Soon after the attacks the FBI also began probing many others suspected of aiding the terrorists. FBI officials had once depicted the hijackers as "loners" who stayed out of sight. In fact, the report found, before September 11 agents had investigated at least 14 people who had met with and had dealings with the hijackers. One intriguing figure identified by title, but not by name, in the classified version of the report is a San Diego imam who acted as a "spiritual advisor" to Alhazmi and Almihdhar. The FBI had investigated the cleric, Anwar Aulaqi, once before, suspecting he had ties with terrorists who had tried to blow up New York landmarks in the '90s. But the Feds dropped the probe. The bureau later discovered that Aulaqi moved to Falls Church, Va., at about the same time as Alhazmi and another of the hijackers, Hani Hanjour. Aulaqi later left for England; the bureau has yet to charge him with any crime.

Aulaqi is still well remembered back in San Diego.

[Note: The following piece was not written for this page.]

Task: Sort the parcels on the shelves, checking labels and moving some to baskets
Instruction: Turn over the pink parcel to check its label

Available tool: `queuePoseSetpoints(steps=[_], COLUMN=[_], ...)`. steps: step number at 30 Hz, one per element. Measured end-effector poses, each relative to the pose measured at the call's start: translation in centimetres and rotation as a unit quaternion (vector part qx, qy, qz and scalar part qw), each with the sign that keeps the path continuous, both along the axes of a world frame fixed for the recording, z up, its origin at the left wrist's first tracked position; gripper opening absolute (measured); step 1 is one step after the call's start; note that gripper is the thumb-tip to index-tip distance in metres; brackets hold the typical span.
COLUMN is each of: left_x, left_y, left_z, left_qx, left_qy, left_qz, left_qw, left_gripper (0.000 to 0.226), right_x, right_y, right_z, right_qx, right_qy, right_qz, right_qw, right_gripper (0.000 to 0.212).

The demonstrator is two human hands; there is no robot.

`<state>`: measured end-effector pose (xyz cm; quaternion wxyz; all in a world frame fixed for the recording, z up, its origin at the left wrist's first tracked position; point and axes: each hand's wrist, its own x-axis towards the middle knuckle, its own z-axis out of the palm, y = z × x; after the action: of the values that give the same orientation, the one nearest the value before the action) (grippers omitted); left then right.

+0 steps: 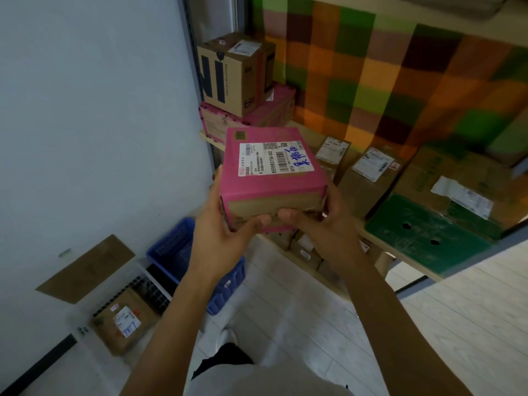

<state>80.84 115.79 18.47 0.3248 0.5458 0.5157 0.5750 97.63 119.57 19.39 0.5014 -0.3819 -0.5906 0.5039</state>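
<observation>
We are holding the pink parcel (271,172) up in front of the shelf (213,140), its label (275,158) facing us and its long axis running away from our chest. Our left hand (225,232) is gripping the near left corner and our right hand (323,224) the near right, thumbs pressing the front edge. The blue basket (197,261) is sitting on the floor below and to the left, nearer our left hand, so a downward, leftward swing looks likeliest

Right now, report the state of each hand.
Left hand: holds the pink parcel, fingers curled round its left side.
Right hand: holds the same parcel at its right side.
</observation>
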Motion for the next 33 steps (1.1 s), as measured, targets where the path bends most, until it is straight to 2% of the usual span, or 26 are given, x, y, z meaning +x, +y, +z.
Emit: queuePoseSetpoints(steps=[4, 5, 6, 9, 11, 15, 18, 21, 23, 24, 25, 27, 29, 31, 33], left_x=[-0.2, -0.2, -0.3, -0.3, 0.2, 1.2, 1.6, 1.4, 0.6, 0.4, 0.3, 0.6, 1.3, 1.7, 2.3], left_y=[-1.1, -1.5, -1.7, -1.7, -1.3, -1.1, -1.0, -0.7, -0.6, -0.4, -0.5, -0.5, -0.2, 0.4, 0.7], left_z=[-0.5, -0.5, -0.5, -0.8, -0.9, -1.1, -1.4, -1.1, -0.6, -0.3, 0.0, 0.4, 0.1, -0.2, -0.3], left_qx=[-0.002, -0.001, 0.004, 0.029, 0.043, 0.051, 0.048, 0.035, 0.022, 0.017, 0.010, -0.001, -0.015, -0.039, -0.054], left_qy=[-0.040, -0.037, -0.022, 0.025, 0.037, 0.035, 0.022, 0.002, -0.033, -0.059, -0.081, -0.084, -0.048, 0.052, 0.147], left_qz=[0.021, 0.030, 0.039, 0.055, 0.066, 0.089, 0.088, 0.081, 0.065, 0.048, 0.028, 0.013, 0.010, 0.026, 0.023], left_qw=[0.999, 0.999, 0.999, 0.998, 0.996, 0.994, 0.995, 0.996, 0.997, 0.997, 0.996, 0.996, 0.999, 0.998, 0.987], left_gripper=[0.083, 0.085, 0.089, 0.092, 0.091, 0.084, 0.082, 0.077, 0.072, 0.071, 0.070, 0.065, 0.062, 0.061, 0.073], right_x=[0.7, 1.1, 1.4, 1.6, 1.7, 1.2, 1.0, 1.5, 2.0, 2.2, 2.4, 2.7, 3.1, 3.2, 2.5], right_y=[-0.5, -0.2, 0.1, 0.2, -0.2, -0.7, -0.7, -0.7, -0.8, -0.8, -0.5, -0.2, 0.1, -0.1, -0.6], right_z=[0.2, 0.3, 0.4, 0.7, -0.1, -1.6, -1.8, -0.9, 0.0, 0.5, 0.4, 0.5, 0.3, 0.2, -0.1], right_qx=[-0.040, -0.055, -0.059, -0.005, 0.014, 0.044, 0.046, 0.048, 0.016, 0.007, 0.003, -0.061, -0.181, -0.225, -0.202], right_qy=[0.029, 0.037, 0.035, 0.018, 0.013, -0.054, -0.056, -0.064, 0.010, 0.030, 0.011, -0.010, 0.045, 0.094, 0.098], right_qz=[-0.062, -0.066, -0.057, 0.014, 0.025, -0.064, -0.093, -0.086, -0.084, -0.107, -0.140, -0.137, -0.048, 0.013, 0.002], right_qw=[0.997, 0.996, 0.996, 1.000, 1.000, 0.996, 0.993, 0.993, 0.996, 0.994, 0.990, 0.989, 0.981, 0.970, 0.975], right_gripper=[0.063, 0.070, 0.076, 0.074, 0.075, 0.082, 0.080, 0.069, 0.048, 0.040, 0.035, 0.041, 0.065, 0.057, 0.039])
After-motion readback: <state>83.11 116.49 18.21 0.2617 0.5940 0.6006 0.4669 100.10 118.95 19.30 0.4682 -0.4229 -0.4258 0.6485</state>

Lincoln Higgie, an antiques dealer who lived across the street from the mosque where Aulaqi used to lead prayer, told NEWSWEEK that he distinctly recalls the imam knocking on his door in the first week of August 2001 to tell him he was leaving for Kuwait. "He came over before he left and told me that something very big was going to happen, and that he had to be out of the country when it happened," recalls Higgie. If only the FBI had sources like that.